══ Available records

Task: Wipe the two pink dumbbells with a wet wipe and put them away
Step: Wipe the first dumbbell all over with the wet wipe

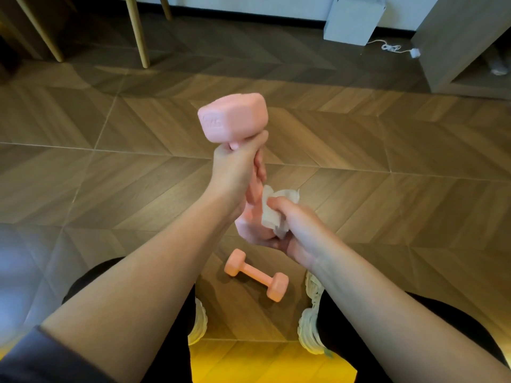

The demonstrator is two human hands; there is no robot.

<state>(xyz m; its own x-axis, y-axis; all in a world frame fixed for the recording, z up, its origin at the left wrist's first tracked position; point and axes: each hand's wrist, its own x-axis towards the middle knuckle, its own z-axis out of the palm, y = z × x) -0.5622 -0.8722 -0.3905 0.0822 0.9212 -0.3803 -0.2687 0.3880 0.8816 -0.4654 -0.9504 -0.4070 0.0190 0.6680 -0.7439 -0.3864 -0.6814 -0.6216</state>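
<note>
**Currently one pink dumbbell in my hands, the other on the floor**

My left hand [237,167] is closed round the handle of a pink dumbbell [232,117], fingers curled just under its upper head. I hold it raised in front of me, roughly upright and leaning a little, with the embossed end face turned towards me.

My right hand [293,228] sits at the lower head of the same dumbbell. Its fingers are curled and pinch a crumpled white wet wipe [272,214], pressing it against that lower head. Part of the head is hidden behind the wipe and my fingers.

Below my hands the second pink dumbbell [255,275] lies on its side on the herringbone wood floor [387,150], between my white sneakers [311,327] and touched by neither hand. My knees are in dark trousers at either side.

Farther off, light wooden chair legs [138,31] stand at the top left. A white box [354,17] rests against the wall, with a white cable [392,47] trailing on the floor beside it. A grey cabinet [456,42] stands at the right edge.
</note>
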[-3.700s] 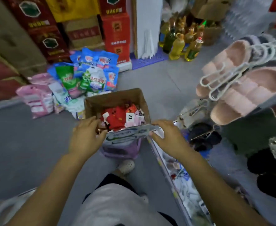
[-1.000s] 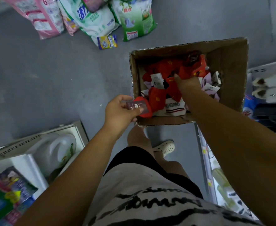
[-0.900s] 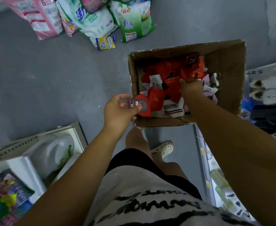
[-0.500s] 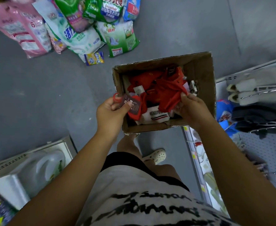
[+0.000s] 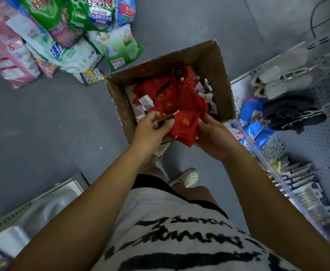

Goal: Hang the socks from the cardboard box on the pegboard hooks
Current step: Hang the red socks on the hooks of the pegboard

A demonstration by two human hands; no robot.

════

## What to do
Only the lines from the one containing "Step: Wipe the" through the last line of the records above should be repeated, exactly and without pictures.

## Written answer
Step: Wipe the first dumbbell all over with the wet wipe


The demonstrator is two human hands; there is no robot.

<state>(xyz m; its own x-axis, y-axis; all in a world frame fixed for the recording, z up, its origin at the left wrist's first tracked position; point and axes: each hand's wrist, its own x-axis towards the middle knuckle, its own z-axis out of the palm, y = z × x) -0.5622 -0.8722 -0.3905 0.0822 0.9212 -0.3803 -0.2687 0.3880 0.8816 -0.4654 -0.9504 -0.4070 0.0190 0.6680 -0.7439 -0.3864 -0.6814 -0.6216</state>
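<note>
**Currently one pink dumbbell in my hands, the other on the floor**

My left hand [237,167] is closed round the handle of a pink dumbbell [232,117], fingers curled just under its upper head. I hold it raised in front of me, roughly upright and leaning a little, with the embossed end face turned towards me.

My right hand [293,228] sits at the lower head of the same dumbbell. Its fingers are curled and pinch a crumpled white wet wipe [272,214], pressing it against that lower head. Part of the head is hidden behind the wipe and my fingers.

Below my hands the second pink dumbbell [255,275] lies on its side on the herringbone wood floor [387,150], between my white sneakers [311,327] and touched by neither hand. My knees are in dark trousers at either side.

Farther off, light wooden chair legs [138,31] stand at the top left. A white box [354,17] rests against the wall, with a white cable [392,47] trailing on the floor beside it. A grey cabinet [456,42] stands at the right edge.
</note>
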[-3.700s] 
[-1.000s] 
[-0.900s] 
[-0.500s] 
[+0.000s] 

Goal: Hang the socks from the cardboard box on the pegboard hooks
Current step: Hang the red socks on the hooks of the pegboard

A demonstration by two human hands; no robot.

Nothing else remains for the exercise.